* _Work request_
Once the line containing "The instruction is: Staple" is found in the entries below, reproduce it and every line after it, stopping at and including the line containing "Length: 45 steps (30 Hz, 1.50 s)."; reproduce nothing else, and keep each line exact.

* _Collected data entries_
• • • • •

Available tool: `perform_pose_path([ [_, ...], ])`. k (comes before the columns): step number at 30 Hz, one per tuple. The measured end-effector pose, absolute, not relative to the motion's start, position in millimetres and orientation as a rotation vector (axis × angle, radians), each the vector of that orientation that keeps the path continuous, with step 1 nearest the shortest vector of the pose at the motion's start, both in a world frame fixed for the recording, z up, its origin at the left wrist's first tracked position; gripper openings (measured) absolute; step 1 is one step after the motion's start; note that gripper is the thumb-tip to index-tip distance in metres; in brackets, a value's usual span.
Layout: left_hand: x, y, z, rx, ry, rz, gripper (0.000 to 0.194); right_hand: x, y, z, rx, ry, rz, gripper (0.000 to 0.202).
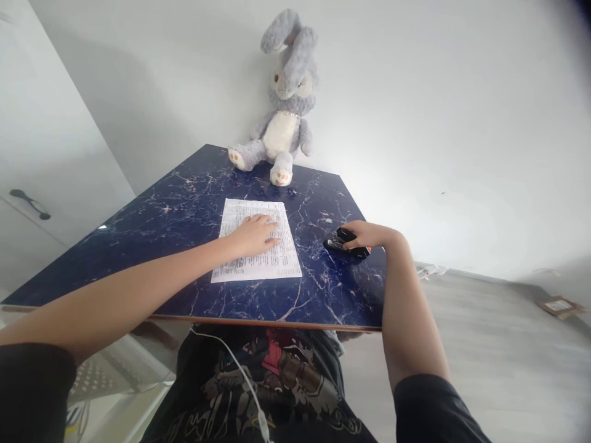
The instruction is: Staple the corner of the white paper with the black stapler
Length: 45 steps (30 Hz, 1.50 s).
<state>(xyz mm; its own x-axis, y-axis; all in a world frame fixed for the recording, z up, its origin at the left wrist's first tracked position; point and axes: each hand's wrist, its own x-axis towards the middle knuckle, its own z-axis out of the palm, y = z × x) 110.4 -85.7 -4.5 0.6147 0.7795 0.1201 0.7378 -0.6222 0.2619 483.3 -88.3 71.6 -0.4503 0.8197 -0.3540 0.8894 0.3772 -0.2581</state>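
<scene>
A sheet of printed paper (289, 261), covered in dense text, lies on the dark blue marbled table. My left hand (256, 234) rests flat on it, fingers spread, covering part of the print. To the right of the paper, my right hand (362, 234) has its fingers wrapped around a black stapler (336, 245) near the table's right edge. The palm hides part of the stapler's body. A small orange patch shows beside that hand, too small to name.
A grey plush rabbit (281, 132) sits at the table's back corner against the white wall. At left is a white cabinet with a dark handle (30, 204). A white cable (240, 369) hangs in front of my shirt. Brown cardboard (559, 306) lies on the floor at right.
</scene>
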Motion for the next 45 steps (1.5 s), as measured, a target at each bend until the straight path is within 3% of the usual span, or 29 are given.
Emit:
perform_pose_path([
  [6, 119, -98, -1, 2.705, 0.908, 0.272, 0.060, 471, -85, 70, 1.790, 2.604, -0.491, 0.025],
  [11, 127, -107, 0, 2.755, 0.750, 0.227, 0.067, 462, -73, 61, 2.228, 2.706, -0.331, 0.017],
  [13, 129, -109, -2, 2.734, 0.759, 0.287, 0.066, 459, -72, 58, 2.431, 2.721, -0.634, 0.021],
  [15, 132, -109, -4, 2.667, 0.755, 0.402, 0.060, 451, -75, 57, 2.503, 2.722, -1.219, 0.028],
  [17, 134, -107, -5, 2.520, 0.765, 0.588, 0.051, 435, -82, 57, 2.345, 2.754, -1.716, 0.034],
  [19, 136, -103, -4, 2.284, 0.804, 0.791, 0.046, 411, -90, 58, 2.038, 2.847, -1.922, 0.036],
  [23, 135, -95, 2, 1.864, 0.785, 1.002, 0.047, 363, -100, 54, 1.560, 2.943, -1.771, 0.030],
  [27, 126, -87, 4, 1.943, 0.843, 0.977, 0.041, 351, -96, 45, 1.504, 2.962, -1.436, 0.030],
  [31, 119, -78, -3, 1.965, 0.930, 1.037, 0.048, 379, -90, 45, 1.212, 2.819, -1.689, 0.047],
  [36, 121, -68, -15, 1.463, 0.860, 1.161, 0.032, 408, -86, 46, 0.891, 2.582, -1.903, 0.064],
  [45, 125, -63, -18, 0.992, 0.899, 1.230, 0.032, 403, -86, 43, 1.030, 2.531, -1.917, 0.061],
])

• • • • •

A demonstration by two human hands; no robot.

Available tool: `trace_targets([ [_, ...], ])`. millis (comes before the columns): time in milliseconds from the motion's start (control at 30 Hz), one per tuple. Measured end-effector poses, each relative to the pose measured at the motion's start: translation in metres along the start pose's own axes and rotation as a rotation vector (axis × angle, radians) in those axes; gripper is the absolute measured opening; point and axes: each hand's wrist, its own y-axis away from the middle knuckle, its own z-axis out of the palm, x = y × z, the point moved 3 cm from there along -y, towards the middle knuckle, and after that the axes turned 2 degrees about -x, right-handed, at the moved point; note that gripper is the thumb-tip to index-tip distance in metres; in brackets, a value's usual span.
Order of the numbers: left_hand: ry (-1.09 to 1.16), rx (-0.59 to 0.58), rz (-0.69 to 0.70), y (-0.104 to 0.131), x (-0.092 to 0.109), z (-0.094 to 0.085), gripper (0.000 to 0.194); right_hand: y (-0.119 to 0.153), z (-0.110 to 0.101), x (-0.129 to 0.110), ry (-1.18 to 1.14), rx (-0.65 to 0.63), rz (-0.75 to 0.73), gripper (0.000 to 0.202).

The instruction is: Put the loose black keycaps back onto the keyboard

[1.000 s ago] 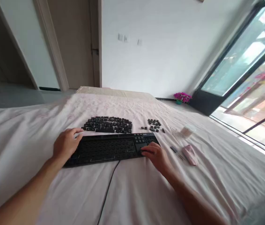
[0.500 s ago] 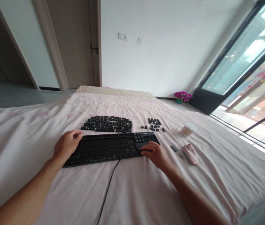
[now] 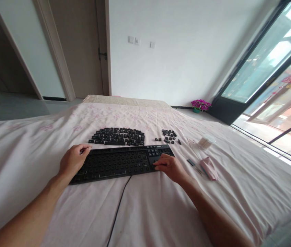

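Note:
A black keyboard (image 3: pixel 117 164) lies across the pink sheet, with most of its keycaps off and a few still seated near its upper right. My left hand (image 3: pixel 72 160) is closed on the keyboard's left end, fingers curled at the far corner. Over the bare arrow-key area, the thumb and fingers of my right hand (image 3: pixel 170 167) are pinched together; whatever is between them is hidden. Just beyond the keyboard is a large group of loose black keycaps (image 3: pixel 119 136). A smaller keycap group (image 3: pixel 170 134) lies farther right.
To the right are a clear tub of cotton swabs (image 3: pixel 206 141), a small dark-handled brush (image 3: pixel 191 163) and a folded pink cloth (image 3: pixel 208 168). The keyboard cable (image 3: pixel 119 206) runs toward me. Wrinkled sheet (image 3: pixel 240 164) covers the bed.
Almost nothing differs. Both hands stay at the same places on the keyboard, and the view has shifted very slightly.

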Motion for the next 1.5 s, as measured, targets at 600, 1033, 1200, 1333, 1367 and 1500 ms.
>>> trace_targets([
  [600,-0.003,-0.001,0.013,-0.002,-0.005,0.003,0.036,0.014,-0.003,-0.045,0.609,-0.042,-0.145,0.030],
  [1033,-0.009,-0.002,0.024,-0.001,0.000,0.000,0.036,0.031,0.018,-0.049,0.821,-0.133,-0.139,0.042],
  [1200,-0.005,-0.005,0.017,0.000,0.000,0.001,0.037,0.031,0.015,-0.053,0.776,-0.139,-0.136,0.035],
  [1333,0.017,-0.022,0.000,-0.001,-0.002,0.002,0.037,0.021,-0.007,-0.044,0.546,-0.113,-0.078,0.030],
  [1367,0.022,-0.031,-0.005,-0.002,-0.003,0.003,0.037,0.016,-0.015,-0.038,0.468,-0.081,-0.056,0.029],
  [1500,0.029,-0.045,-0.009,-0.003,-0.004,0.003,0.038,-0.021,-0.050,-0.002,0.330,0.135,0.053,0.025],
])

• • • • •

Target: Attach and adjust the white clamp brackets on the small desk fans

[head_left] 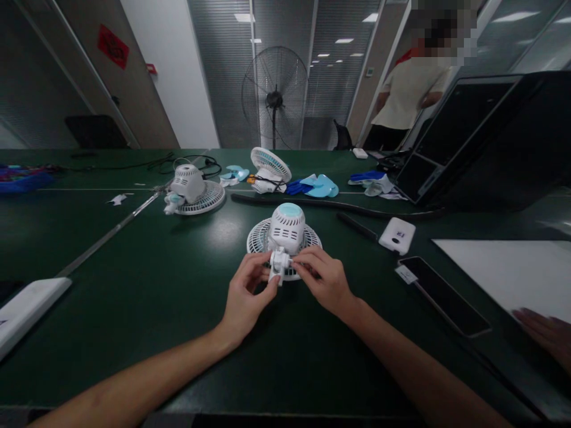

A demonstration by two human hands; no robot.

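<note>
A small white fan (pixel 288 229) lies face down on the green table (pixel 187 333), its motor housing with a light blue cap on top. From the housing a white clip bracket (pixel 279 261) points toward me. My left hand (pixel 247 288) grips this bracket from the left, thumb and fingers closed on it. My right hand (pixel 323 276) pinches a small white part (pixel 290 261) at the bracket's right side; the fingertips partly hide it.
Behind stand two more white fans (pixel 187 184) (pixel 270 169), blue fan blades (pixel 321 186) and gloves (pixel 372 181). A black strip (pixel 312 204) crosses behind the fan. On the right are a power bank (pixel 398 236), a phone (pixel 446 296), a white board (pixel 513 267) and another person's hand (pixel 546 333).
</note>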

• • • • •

* _Result_
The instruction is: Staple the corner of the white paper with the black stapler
Length: 45 steps (30 Hz, 1.50 s).

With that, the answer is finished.